** ABOUT THIS EXERCISE **
Give back all of the data exactly. Leave nothing out.

#####

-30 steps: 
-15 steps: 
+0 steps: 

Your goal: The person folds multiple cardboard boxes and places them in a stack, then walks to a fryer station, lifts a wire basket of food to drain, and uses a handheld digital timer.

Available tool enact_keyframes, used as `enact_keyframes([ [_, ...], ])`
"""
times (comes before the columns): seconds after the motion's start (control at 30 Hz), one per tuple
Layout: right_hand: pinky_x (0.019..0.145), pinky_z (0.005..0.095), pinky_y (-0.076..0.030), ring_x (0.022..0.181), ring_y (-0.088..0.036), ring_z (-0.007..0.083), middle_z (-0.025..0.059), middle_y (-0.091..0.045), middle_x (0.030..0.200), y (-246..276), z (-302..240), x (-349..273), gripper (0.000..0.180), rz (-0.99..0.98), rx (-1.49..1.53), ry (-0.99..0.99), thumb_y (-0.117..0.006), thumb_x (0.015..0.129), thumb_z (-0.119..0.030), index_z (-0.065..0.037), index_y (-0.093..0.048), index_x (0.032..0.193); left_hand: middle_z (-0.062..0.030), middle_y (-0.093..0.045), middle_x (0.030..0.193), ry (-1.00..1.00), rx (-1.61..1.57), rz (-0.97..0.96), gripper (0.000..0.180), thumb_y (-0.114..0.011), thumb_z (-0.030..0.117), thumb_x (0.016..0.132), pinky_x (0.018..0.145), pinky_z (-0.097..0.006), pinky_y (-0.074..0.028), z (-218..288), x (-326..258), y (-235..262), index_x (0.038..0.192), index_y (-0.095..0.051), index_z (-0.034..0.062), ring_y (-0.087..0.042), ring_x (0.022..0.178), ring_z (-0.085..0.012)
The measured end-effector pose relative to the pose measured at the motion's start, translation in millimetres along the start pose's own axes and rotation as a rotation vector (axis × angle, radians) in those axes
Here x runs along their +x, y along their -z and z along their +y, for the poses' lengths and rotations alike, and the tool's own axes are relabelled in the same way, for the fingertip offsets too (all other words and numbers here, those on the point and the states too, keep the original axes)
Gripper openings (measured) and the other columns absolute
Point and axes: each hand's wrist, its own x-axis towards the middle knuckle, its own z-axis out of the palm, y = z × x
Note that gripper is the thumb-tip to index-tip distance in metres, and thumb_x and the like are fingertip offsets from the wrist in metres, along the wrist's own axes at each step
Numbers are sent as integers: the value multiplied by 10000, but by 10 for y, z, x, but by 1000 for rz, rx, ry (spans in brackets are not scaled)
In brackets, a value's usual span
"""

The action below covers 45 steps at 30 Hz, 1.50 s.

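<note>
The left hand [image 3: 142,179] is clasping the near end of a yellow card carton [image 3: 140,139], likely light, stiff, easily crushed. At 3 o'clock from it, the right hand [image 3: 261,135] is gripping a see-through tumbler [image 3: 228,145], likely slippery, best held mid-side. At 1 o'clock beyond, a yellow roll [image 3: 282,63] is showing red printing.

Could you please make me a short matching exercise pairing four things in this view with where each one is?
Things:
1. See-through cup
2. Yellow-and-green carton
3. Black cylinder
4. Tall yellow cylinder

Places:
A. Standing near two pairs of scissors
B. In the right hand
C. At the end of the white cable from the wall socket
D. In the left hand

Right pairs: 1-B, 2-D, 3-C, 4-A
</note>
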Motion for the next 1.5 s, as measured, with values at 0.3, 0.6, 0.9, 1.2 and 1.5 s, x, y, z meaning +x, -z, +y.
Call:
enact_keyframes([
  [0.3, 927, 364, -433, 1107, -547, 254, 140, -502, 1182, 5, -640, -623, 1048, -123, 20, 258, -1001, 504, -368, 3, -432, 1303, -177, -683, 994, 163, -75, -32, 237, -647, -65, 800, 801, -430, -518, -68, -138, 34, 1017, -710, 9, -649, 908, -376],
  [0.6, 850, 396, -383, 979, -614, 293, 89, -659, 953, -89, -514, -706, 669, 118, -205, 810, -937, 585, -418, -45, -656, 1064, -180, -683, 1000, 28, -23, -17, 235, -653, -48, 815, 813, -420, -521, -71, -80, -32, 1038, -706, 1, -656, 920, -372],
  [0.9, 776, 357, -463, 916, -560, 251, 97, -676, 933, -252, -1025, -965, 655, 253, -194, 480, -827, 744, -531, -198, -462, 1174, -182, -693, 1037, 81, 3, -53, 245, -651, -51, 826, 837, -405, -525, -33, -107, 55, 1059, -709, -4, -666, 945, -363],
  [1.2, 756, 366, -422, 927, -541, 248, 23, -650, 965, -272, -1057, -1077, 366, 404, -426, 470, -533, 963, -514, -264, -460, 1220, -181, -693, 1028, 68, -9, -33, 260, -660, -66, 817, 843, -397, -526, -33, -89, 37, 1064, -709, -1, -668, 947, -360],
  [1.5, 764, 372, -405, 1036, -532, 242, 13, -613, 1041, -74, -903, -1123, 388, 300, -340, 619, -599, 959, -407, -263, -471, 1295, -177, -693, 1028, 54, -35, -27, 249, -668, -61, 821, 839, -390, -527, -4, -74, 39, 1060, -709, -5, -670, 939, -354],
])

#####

** RESPONSE TO THIS TASK **
-30 steps: 
-15 steps: 
+0 steps: 

Your goal: The person folds multiple cardboard boxes and places them in a stack, then walks to a fryer station, lifts a wire basket of food to drain, and uses a handheld digital timer.

Available tool enact_keyframes, used as `enact_keyframes([ [_, ...], ])`
"""
times (comes before the columns): seconds after the motion's start (control at 30 Hz), one per tuple
Layout: right_hand: pinky_x (0.019..0.145), pinky_z (0.005..0.095), pinky_y (-0.076..0.030), ring_x (0.022..0.181), ring_y (-0.088..0.036), ring_z (-0.007..0.083), middle_z (-0.025..0.059), middle_y (-0.091..0.045), middle_x (0.030..0.200), y (-246..276), z (-302..240), x (-349..273), gripper (0.000..0.180), rz (-0.99..0.98), rx (-1.49..1.53), ry (-0.99..0.99), thumb_y (-0.117..0.006), thumb_x (0.015..0.129), thumb_z (-0.119..0.030), index_z (-0.065..0.037), index_y (-0.093..0.048), index_x (0.032..0.193); left_hand: middle_z (-0.062..0.030), middle_y (-0.093..0.045), middle_x (0.030..0.193), ry (-1.00..1.00), rx (-1.61..1.57), rz (-0.97..0.96), gripper (0.000..0.180), thumb_y (-0.114..0.011), thumb_z (-0.030..0.117), thumb_x (0.016..0.132), pinky_x (0.018..0.145), pinky_z (-0.097..0.006), pinky_y (-0.074..0.028), z (-218..288), x (-326..258), y (-235..262), index_x (0.038..0.192), index_y (-0.095..0.051), index_z (-0.034..0.062), ring_y (-0.087..0.042), ring_x (0.022..0.178), ring_z (-0.085..0.012)
The measured end-effector pose relative to the pose measured at the motion's start, translation in millimetres along the start pose's own axes and rotation as a rotation vector (axis × angle, radians) in those axes
Here x runs along their +x, y along their -z and z along their +y, for the poses' lengths and rotations alike, and the tool's own axes are relabelled in the same way, for the fingertip offsets too (all other words and numbers here, those on the point and the states too, keep the original axes)
Gripper openings (measured) and the other columns absolute
Point and axes: each hand's wrist, its own x-axis towards the middle knuckle, its own z-axis out of the palm, y = z × x
Note that gripper is the thumb-tip to index-tip distance in metres, and thumb_x and the like are fingertip offsets from the wrist in metres, along the wrist's own axes at each step
Numbers are sent as integers: the value multiplied by 10000, but by 10 for y, z, x, but by 1000 for rz, rx, ry (spans in brackets are not scaled)
In brackets, a value's usual span
"""

The action below covers 45 steps at 30 Hz, 1.50 s.

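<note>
The left hand [image 3: 142,179] is clasping the near end of a yellow card carton [image 3: 140,139], likely light, stiff, easily crushed. At 3 o'clock from it, the right hand [image 3: 261,135] is gripping a see-through tumbler [image 3: 228,145], likely slippery, best held mid-side. At 1 o'clock beyond, a yellow roll [image 3: 282,63] is showing red printing.

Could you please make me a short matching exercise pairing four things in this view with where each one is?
Things:
1. See-through cup
2. Yellow-and-green carton
3. Black cylinder
4. Tall yellow cylinder

Places:
A. Standing near two pairs of scissors
B. In the right hand
C. At the end of the white cable from the wall socket
D. In the left hand

Right pairs: 1-B, 2-D, 3-C, 4-A
</note>
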Motion for the next 1.5 s, as measured, with values at 0.3, 0.6, 0.9, 1.2 and 1.5 s, x, y, z meaning +x, -z, +y.
Call:
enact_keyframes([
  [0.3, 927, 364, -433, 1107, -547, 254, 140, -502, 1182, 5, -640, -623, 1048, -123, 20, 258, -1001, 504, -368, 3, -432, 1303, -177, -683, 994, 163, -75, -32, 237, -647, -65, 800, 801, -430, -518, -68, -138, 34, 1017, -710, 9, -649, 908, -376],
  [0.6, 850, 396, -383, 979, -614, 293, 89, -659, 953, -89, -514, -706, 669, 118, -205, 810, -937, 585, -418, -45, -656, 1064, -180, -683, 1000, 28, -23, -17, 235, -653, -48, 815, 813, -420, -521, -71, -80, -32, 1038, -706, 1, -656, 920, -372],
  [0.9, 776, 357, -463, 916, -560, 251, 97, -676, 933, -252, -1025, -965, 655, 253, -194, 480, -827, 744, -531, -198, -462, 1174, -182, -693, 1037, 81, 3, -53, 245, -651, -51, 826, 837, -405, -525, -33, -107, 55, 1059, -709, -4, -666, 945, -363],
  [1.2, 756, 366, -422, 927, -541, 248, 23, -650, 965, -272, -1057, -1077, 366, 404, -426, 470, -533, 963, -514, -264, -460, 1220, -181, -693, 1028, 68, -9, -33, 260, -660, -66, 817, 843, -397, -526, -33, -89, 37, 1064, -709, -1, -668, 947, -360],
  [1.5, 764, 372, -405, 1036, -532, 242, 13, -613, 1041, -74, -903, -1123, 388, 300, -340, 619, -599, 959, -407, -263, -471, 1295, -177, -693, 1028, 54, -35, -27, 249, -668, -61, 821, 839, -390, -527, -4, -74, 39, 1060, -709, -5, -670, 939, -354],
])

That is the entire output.